Added explicit worker GC (throttled) by bluenote10 · Pull Request #1255 · dask/distributed

bluenote10 · 2017-07-13T14:53:26Z

This PR adds explicit garbage collections to mitigate the memory issues observed in #1015 and dask/zict#19.

The implementation is throttled so that it does not lead to excessive GC calls. As discussed in dask/zict#19 calling GC from the inner scopes like put_key_in_memory or update_data would not collect the current value. The ideal solution would trigger it on the outermost scope whenever a large value has been persisted after releasing the reference to the value. However these places are tricky to find. Currently I'm triggering from release_key, gather, and execute, which is hopefully frequent enough.

bluenote10 · 2017-07-13T14:57:10Z

-        if key not in self.types:
-            self.types[key] = type(value)
-
+        self.nbytes[key] = sizeof(value)


Note: I changed this because it is probably safer to just update the nbytes value instead of relying that it can't change. For self.types this was already done that way and the if was probably a left-over.

We assume immutability. Additionally sizeof can take some time while type is free.

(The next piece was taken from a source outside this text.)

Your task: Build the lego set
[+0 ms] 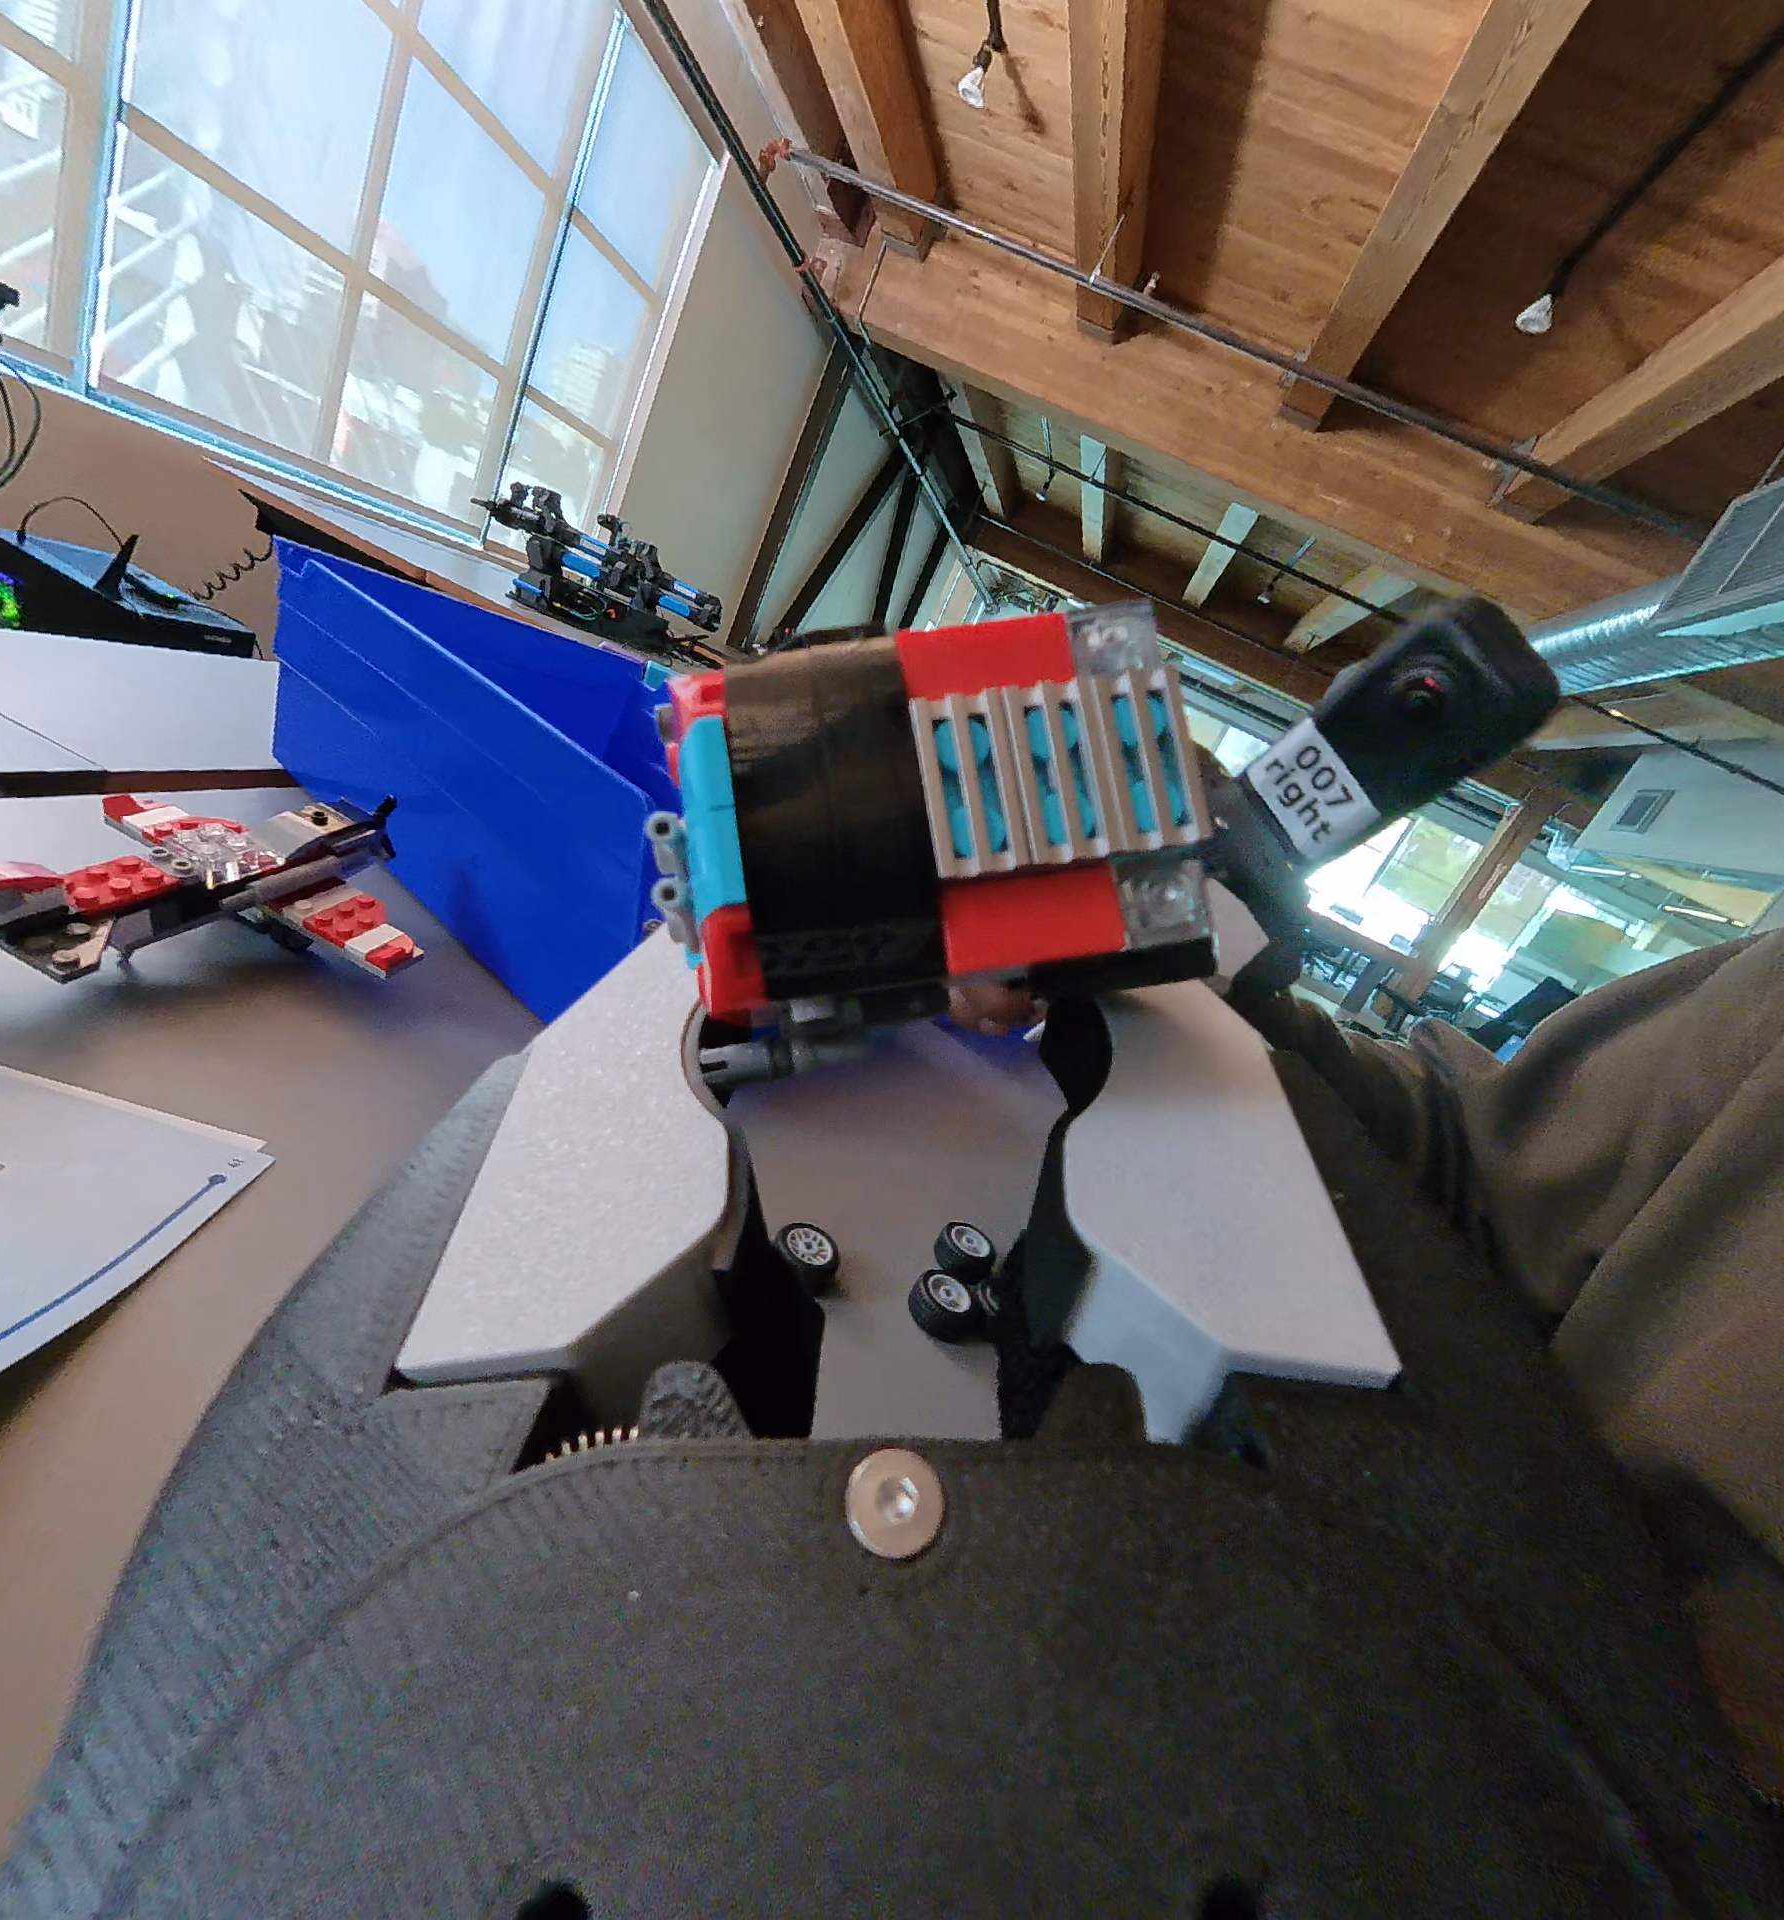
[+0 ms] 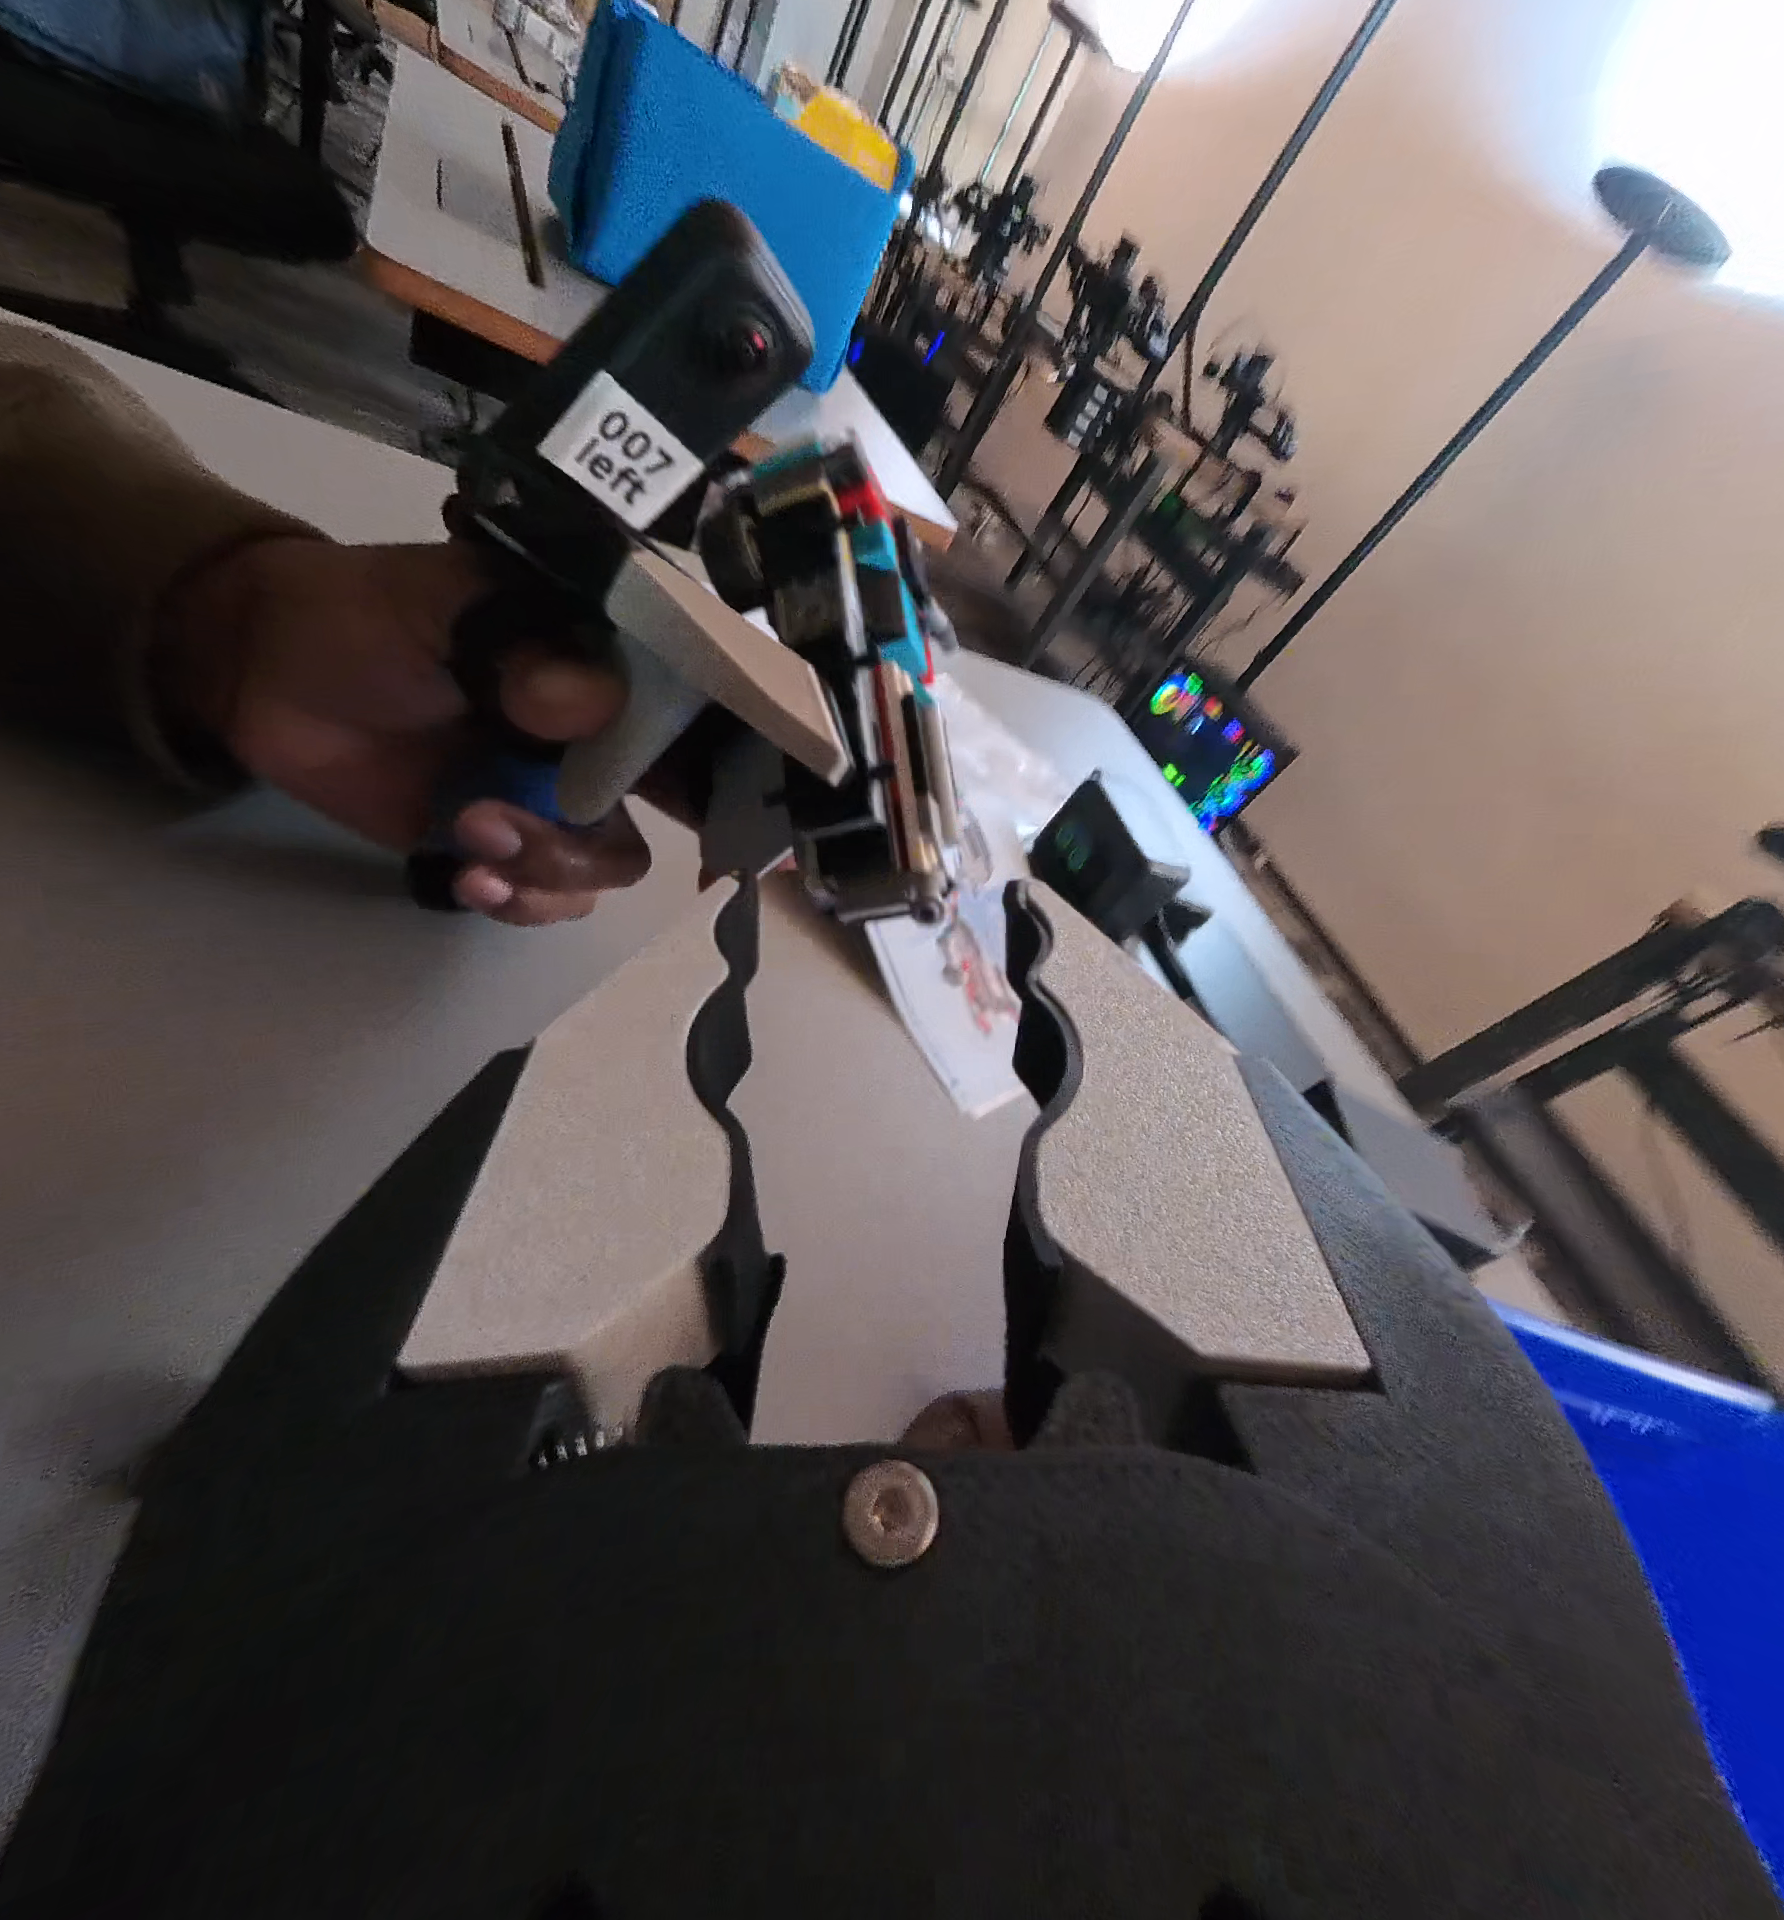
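Lighting: daylight, bright, entering through the paned window; panes overexposed. White glare patch above the floor lamp in the right wrist view. Sharpness: brick-built truck slightly motion-blurred; the shelving behind the lamp smeared. Distortion: strong fisheye bending at the edges, ceiling beams splayed.

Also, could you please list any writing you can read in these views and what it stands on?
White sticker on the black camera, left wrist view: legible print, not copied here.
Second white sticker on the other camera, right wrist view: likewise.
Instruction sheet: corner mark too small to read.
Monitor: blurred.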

mrocklin · 2017-07-17T21:23:57Z

Sorry for the delay here, I was away at a conference.

A couple of concerns:

This puts GC on the main event loop thread. Does this matter? I wouldn't be surprised if gc.collect() held the GIL explicitly while collecting, but if it doesn't then it would be far more preferable to keep this off of the main thread.
Rather than make a new class for this perhaps we can just add gc.collect (or some suitable sending of gc.collect to a thread) in a PeriodicCallback

bluenote10 · 2017-07-18T13:35:37Z

Some thoughts:

I would be very surprised if the GC does not hold the GIL during collection, i.e., it will have to briefly stop the event loop anyway.
I was thinking about a periodic solution as well, but in the end, it's not an ideal solution. On the one hand the period needs to be fairly small, because already ~1 sec of heavy spill-to-disk-swaps can produce large amounts of uncollected garbage, causing workers to go out-of-memory. On the other hand, triggering with 1 second intervals would probably have a measurable on CPU-bound tasks. A smart trigger would avoid these issues.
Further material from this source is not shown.